**Activity**
Pull out every line below holding the word "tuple".

**Supplied records**
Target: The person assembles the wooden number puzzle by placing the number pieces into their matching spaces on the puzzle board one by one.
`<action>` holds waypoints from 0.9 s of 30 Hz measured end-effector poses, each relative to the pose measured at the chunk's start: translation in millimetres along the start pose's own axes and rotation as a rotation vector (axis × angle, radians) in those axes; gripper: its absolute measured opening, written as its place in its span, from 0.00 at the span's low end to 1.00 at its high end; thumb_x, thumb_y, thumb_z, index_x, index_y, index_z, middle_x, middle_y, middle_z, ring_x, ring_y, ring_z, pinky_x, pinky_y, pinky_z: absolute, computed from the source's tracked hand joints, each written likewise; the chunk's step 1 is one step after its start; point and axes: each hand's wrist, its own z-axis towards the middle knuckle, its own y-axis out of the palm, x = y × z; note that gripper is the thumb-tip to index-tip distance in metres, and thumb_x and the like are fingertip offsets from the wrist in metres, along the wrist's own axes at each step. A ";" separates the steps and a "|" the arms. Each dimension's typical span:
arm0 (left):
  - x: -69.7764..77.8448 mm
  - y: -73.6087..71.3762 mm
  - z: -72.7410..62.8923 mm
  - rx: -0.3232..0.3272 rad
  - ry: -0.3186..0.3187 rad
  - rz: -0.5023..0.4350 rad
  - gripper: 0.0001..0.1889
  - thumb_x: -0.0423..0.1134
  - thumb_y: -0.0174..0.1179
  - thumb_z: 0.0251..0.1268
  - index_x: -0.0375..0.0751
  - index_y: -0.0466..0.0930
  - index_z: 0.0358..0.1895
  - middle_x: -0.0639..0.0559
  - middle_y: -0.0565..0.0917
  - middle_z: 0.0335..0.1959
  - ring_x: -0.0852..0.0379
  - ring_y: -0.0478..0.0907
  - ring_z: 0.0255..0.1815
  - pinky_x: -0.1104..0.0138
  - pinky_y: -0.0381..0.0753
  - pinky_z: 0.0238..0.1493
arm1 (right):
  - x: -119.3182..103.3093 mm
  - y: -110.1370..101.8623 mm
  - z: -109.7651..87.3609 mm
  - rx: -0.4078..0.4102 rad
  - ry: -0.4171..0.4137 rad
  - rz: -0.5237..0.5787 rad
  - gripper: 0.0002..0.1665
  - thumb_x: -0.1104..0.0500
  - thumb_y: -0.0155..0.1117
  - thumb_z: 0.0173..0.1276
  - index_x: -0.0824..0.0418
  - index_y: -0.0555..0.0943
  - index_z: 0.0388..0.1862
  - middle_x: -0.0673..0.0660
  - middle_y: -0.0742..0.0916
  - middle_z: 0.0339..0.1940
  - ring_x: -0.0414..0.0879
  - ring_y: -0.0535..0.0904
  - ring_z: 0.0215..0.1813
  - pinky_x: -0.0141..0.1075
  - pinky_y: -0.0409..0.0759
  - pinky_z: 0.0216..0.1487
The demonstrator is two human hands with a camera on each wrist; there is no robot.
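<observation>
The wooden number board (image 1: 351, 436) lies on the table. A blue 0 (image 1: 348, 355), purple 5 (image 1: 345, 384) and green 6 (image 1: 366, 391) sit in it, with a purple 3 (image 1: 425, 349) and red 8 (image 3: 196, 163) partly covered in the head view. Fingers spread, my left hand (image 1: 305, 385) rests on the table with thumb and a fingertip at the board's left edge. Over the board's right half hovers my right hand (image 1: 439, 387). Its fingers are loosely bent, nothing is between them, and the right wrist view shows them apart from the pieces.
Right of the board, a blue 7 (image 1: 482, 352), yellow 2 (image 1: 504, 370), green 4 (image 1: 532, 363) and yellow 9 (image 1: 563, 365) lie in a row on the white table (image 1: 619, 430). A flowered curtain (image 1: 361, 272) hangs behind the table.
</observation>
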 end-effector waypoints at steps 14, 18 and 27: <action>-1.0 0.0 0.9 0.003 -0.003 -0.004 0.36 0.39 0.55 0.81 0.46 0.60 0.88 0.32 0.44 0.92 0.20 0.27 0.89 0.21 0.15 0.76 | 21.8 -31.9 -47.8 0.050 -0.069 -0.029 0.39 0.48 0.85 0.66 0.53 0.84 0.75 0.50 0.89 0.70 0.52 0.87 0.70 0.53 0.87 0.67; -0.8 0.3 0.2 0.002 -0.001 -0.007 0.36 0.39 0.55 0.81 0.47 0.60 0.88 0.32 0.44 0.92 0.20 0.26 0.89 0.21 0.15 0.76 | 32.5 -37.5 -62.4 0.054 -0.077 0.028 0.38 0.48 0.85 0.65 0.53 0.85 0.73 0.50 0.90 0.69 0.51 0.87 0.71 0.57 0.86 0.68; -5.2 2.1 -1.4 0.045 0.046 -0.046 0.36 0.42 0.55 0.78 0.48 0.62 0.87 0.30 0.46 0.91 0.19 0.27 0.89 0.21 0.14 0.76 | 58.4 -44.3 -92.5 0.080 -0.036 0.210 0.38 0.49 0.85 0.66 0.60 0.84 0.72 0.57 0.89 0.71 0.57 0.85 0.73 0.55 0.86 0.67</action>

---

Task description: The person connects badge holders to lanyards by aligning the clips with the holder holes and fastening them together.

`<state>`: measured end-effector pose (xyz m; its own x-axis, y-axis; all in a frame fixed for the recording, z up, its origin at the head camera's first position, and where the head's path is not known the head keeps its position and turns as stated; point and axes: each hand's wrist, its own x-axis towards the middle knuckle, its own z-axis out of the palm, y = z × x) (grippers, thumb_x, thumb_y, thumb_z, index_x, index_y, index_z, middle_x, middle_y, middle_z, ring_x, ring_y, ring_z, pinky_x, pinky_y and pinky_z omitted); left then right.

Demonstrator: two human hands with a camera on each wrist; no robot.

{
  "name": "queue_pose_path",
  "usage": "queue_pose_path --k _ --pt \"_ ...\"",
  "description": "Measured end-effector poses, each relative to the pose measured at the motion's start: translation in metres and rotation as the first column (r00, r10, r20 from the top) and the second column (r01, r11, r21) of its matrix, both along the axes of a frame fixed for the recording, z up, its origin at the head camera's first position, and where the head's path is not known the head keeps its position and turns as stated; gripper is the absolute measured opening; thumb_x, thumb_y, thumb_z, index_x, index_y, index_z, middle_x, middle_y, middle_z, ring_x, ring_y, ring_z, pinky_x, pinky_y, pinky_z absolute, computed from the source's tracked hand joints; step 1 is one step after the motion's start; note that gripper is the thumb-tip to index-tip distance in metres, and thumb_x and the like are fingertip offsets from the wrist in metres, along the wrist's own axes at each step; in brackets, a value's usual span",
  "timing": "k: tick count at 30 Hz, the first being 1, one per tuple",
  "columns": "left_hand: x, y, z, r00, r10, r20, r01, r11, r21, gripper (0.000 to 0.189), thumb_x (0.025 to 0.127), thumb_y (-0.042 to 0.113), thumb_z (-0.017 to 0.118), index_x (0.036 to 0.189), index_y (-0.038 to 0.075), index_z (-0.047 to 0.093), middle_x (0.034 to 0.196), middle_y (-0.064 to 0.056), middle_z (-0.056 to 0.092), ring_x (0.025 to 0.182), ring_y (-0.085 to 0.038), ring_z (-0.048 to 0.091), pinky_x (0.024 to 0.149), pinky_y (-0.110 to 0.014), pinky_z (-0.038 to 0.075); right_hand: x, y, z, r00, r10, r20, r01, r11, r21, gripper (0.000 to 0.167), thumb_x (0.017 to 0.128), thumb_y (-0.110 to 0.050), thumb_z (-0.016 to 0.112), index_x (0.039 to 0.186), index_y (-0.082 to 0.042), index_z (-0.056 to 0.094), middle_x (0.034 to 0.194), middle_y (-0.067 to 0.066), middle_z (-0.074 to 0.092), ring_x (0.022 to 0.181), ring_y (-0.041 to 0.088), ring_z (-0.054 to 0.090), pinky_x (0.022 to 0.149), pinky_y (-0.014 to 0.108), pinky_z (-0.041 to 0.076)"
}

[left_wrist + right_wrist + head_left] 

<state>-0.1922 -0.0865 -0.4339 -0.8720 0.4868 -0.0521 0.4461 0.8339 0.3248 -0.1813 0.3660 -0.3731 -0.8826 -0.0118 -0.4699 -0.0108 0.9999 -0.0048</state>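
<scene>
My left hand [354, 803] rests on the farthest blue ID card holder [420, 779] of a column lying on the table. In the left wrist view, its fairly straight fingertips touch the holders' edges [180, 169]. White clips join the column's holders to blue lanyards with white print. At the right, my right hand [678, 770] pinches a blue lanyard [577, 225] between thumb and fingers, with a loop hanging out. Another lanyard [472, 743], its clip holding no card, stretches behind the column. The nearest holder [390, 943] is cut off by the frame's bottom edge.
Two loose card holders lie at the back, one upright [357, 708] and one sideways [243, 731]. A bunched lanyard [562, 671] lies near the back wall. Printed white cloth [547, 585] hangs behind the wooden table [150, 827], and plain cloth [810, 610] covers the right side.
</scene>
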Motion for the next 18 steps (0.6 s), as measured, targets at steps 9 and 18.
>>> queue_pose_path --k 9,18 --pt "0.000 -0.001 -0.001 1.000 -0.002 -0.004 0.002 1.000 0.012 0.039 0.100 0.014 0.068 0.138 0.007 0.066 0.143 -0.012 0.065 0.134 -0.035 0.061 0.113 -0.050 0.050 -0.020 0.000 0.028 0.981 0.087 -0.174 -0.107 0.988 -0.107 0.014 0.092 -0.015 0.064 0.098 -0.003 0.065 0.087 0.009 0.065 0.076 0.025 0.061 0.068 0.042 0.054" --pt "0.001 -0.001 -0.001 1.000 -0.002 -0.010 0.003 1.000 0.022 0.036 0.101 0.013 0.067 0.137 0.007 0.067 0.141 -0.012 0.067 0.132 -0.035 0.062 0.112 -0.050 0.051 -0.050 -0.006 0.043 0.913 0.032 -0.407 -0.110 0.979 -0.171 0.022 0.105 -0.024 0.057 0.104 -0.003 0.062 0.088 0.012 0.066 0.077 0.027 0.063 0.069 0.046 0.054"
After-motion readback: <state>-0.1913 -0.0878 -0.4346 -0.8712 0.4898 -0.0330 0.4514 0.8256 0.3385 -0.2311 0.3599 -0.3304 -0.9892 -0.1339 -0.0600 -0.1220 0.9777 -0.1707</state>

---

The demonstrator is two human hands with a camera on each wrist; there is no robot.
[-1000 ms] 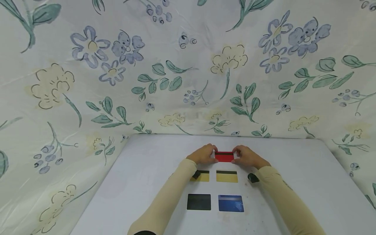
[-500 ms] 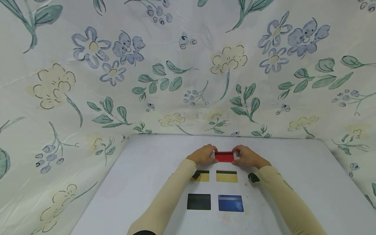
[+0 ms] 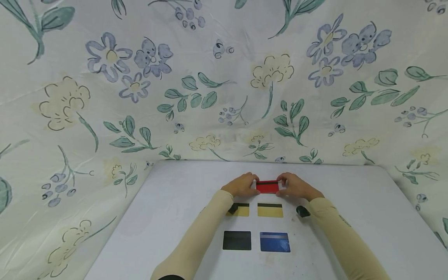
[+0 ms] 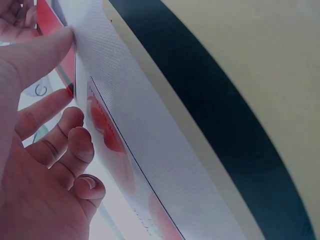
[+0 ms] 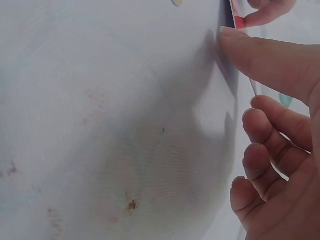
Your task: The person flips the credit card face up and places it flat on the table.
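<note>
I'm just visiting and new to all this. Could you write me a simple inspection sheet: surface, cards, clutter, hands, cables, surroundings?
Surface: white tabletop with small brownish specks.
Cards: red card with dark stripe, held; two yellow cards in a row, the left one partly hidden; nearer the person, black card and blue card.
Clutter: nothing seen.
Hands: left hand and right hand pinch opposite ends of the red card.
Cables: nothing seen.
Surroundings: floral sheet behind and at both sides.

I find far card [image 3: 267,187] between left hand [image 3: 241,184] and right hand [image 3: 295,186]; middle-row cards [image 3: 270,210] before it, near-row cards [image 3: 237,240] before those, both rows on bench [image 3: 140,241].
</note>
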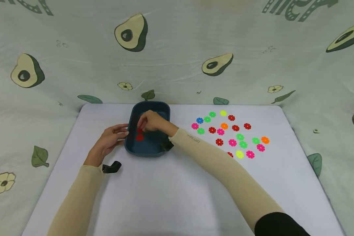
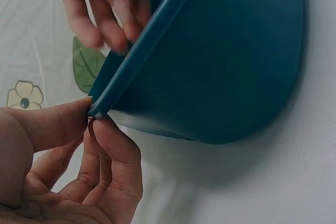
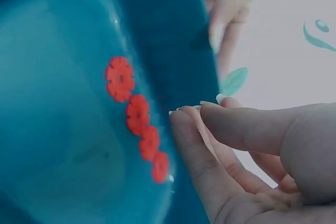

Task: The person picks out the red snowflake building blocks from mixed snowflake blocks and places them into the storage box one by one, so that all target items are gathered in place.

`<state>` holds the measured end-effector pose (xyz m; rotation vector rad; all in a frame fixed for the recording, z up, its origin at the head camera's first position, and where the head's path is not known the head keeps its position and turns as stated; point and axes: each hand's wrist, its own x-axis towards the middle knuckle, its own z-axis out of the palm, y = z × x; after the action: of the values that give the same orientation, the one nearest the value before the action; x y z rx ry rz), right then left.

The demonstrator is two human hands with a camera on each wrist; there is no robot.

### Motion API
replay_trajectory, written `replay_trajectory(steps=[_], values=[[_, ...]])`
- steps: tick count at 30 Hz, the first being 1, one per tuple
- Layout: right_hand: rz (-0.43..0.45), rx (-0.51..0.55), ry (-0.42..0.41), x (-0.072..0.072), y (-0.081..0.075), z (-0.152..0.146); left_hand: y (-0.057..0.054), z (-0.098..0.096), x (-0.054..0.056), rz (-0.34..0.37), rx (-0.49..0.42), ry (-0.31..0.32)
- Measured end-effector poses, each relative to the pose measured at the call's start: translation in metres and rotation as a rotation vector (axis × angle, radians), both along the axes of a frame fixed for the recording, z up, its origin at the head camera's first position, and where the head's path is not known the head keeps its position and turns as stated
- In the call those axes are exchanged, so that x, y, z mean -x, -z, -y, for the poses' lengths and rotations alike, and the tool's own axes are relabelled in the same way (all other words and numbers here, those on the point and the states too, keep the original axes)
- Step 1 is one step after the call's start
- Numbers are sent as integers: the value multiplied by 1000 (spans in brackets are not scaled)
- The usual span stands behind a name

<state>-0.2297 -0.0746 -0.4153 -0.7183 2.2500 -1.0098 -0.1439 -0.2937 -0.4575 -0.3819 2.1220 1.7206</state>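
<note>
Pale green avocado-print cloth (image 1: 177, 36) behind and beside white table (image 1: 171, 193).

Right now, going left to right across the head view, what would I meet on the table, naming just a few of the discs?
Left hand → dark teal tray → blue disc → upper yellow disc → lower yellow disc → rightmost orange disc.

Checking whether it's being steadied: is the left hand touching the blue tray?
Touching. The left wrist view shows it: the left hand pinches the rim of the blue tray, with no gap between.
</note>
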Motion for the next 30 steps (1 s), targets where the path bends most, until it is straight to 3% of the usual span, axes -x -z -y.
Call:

**Answer to this task**
  "timing": "k: tick count at 30 Hz, the first being 1, one per tuple",
- steps: tick count at 30 Hz, the first being 1, one per tuple

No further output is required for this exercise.